We might say that we believe in, worship, and serve God, but if we do not fear his judgment when we reject his word and will, in what practical sense is this true? If I claim to believe in the rule of law but break the law without fear of arrest and imprisonment, how true is my claim?

What happens when we eat forbidden fruit

Why is such idolatry so dangerous? Here is the point that especially struck me: “It is not in the power of the things by which people swear, but the just penalty for those who sin, that always pursues the transgression of the unrighteous” (Wisdom 14:31, my emphasis).

As we noted yesterday, God’s judgment against our sins is certain. But sins also bring their own consequences. The “just penalty” for them “always pursues” those who commit them.

Infidelity destroys marriages; pornography damages the brains of those who consume it. When we eat “forbidden fruit,” its inherent poison sickens us. You can mark it down as an inexorable law of the universe: sin “always pursues the transgression of the unrighteous.”

Four steps to freedom

How can we escape this cycle of sin and its disastrous consequences? Consider four simple but transforming steps.

Come to Christ, for he alone can change your heart. Scripture is clear: “There is salvation in no one else, for there is no other name under heaven given among men by which we must be saved” (Acts 4:12, my emphasis). Name your temptation and ask Christ to empower you to refuse it (cf. 1 Corinthians 10:13). If you have fallen, name your sin and ask him to forgive it (1 John 1:9).

Come to him now: “Behold, now is the favorable time; behold, now is the day of salvation” (2 Corinthians 6:2). One day will be your last day in this world. I cannot promise that it is today, but I cannot promise that it is not.

Ask the Spirit to use you to bring others to Jesus. The job of the Holy Spirit is to “convict the world concerning sin and righteousness and judgment” (John 16:8). Human words cannot convict or convert human hearts. However, “the Lord is the Spirit, and where the Spirit of the Lord is, there is freedom” (2 Corinthians 3:17). He can and will use our words to bring those we influence to God.

Speak biblical truth to the issues we face. God asks us, “Is not my word like fire, declares the Lᴏʀᴅ, and like a hammer that breaks the rock in pieces?” (Jeremiah 23:29). In his wilderness temptations, Jesus turned each time to Scripture. In preaching at Pentecost, Peter repetitively quoted Scripture. In his preaching and epistles, Paul did the same. They knew what we need to know: God promises that his word “shall accomplish that which I purpose, and shall succeed in the thing for which I sent it” (Isaiah 55:11).

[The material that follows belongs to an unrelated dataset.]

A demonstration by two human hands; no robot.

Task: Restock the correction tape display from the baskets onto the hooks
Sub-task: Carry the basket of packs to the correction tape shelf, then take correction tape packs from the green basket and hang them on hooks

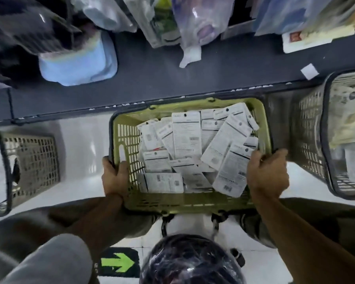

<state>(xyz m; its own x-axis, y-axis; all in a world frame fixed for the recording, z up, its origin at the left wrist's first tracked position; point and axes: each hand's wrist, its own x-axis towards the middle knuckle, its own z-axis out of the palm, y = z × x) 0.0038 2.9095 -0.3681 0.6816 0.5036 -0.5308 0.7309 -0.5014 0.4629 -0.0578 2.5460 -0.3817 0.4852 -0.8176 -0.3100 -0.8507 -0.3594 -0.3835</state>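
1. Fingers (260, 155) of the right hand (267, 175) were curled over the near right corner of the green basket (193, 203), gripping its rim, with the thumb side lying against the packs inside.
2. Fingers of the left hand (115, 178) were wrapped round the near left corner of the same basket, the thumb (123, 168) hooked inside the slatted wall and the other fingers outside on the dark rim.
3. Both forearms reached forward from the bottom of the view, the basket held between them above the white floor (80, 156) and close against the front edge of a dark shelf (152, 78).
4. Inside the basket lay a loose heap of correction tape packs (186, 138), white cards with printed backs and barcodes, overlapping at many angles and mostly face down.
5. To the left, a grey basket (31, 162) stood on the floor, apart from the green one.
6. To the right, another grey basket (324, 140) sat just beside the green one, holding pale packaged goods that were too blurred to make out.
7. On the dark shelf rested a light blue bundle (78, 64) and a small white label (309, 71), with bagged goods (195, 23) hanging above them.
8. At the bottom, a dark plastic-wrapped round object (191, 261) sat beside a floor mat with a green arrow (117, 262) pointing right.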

From remote African tribes to Cambridge

Billy Graham shared this remarkable story on today’s theme:

“One time I was preaching in Africa to a small group of tribal people. I had been told that they had heard very little about the gospel, and I wanted to bring a basic, straightforward gospel message they could understand. So I preached on John 3:16 as simply as I knew how. Trying to explain John 3:16, I used every illustration I could think of that would help make the message clear. Afterward—by the work of the Spirit—several people indicated that they wanted to receive Christ.

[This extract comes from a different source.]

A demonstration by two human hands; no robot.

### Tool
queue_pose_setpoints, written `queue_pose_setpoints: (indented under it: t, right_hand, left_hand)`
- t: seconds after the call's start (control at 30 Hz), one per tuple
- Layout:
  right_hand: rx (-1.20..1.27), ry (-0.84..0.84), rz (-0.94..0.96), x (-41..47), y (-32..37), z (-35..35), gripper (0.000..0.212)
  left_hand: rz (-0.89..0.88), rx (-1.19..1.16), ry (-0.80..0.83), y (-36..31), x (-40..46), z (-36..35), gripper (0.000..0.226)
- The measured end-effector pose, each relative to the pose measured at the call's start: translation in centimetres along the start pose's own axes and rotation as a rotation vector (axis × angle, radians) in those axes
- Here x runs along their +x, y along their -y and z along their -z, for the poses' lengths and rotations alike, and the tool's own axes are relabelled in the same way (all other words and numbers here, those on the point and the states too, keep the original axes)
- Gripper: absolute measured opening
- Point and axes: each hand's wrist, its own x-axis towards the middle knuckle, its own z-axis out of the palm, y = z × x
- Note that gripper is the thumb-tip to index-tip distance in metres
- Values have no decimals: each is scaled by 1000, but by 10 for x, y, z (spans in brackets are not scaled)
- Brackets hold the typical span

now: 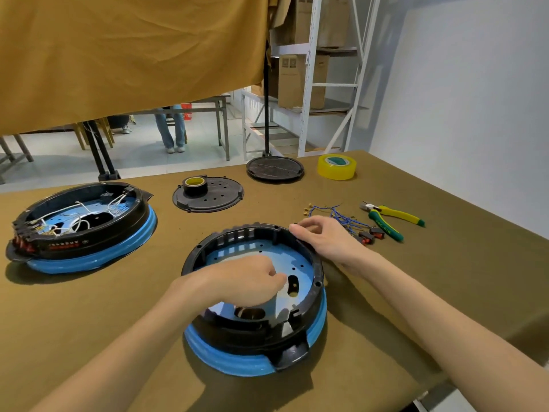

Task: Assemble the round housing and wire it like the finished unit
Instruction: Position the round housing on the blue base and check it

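Housing [309, 319] sat open side up on the surface [416, 281], near its front edge, between the two forearms. Round, so no long axis; its black tab pointed toward the camera and slightly right. Black glossy plastic ring with ribbed inner wall, seated on a smooth blue rim; floor inside pale blue, pierced with small round holes and two larger dark openings.

Left hand [252, 282] was down inside the ring over the floor, fingers curled together; whether they pinched anything could not be told. Right hand [323, 237] lay on the ring's far right edge, fingers bent over the rim and gripping it.

Finished unit [86, 227] stood well to the left, same black ring on blue rim, open side up, white wires looped inside, red switches on its near-left side.

Behind the housing: a black perforated disc [214, 199] carrying a small dark tape roll [194, 185], and farther back a second black lid [274, 168]. Clear yellowish tape roll [336, 167] beside that lid. Blue wire bundle [341, 217] with brass terminals and small switches lay just beyond the right hand; yellow-green-handled pliers [392, 218] just right of it.
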Motion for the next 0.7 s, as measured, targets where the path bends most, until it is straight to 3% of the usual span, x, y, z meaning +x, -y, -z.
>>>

“The next Sunday I was to preach at the parish church of Great St. Mary’s at Cambridge University in England, and I thought, ‘I’m going to try something. I am going to preach the same simple sermon at Cambridge that I preached to the people in Africa.’ And I did. That Sunday many students in the congregation came to know Christ as Lord and Savior.”

Dr. Graham concluded: “Human hearts are the same the world over—in rebellion against God, suffering from the disease of sin, and dying . . . until they discover the simple (and yet profound) truth of God’s love for us in Jesus Christ.”

When last was your life changed by the love of Christ?

With whom will you share his love today?